→ EXERCISE INSTRUCTIONS
Going line by line through the listing below, count each line that includes the word "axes", and reply with the count only.

→ INFORMATION SUPPLIED
____________________

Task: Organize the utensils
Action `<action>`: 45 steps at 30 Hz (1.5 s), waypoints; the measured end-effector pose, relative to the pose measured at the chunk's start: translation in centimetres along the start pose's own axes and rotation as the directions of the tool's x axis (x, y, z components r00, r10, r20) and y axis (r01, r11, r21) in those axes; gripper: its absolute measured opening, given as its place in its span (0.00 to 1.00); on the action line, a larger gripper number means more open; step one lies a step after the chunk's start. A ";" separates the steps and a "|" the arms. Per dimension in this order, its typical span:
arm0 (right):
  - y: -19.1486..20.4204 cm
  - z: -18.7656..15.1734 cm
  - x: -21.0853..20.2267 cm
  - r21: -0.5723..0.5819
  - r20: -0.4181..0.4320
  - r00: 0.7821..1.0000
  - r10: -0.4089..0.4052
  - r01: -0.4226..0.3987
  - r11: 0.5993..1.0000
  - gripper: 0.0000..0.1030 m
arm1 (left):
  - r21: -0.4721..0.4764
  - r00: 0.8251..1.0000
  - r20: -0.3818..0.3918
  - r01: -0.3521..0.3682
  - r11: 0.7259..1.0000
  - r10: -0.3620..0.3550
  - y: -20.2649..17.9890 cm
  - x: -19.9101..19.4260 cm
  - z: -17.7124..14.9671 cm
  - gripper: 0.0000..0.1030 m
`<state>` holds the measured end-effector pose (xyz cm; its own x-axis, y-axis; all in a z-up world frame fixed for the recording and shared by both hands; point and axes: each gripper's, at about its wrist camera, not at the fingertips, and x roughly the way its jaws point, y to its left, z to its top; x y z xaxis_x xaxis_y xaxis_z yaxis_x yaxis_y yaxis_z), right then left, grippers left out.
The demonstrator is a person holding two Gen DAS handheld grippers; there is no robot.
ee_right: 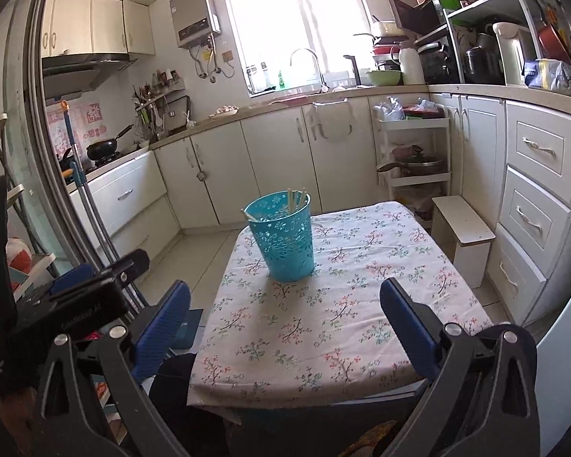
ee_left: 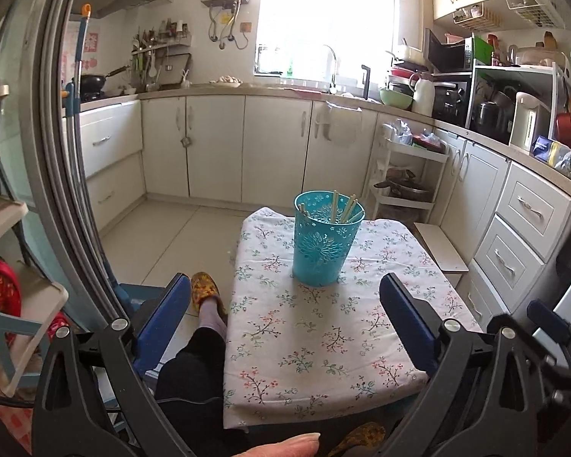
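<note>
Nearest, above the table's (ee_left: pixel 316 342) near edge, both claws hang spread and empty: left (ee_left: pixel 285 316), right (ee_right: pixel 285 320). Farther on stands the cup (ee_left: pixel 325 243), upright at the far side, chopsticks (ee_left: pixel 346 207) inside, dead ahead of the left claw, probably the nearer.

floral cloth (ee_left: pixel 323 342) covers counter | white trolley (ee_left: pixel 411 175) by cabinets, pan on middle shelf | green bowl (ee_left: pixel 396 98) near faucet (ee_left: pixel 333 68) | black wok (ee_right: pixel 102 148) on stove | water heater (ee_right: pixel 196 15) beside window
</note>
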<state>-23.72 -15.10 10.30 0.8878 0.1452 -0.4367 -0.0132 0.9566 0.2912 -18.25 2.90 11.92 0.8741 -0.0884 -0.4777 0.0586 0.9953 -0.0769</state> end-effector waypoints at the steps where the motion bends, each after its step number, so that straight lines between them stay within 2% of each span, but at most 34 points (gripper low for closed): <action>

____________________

→ WRITTEN REPLY
2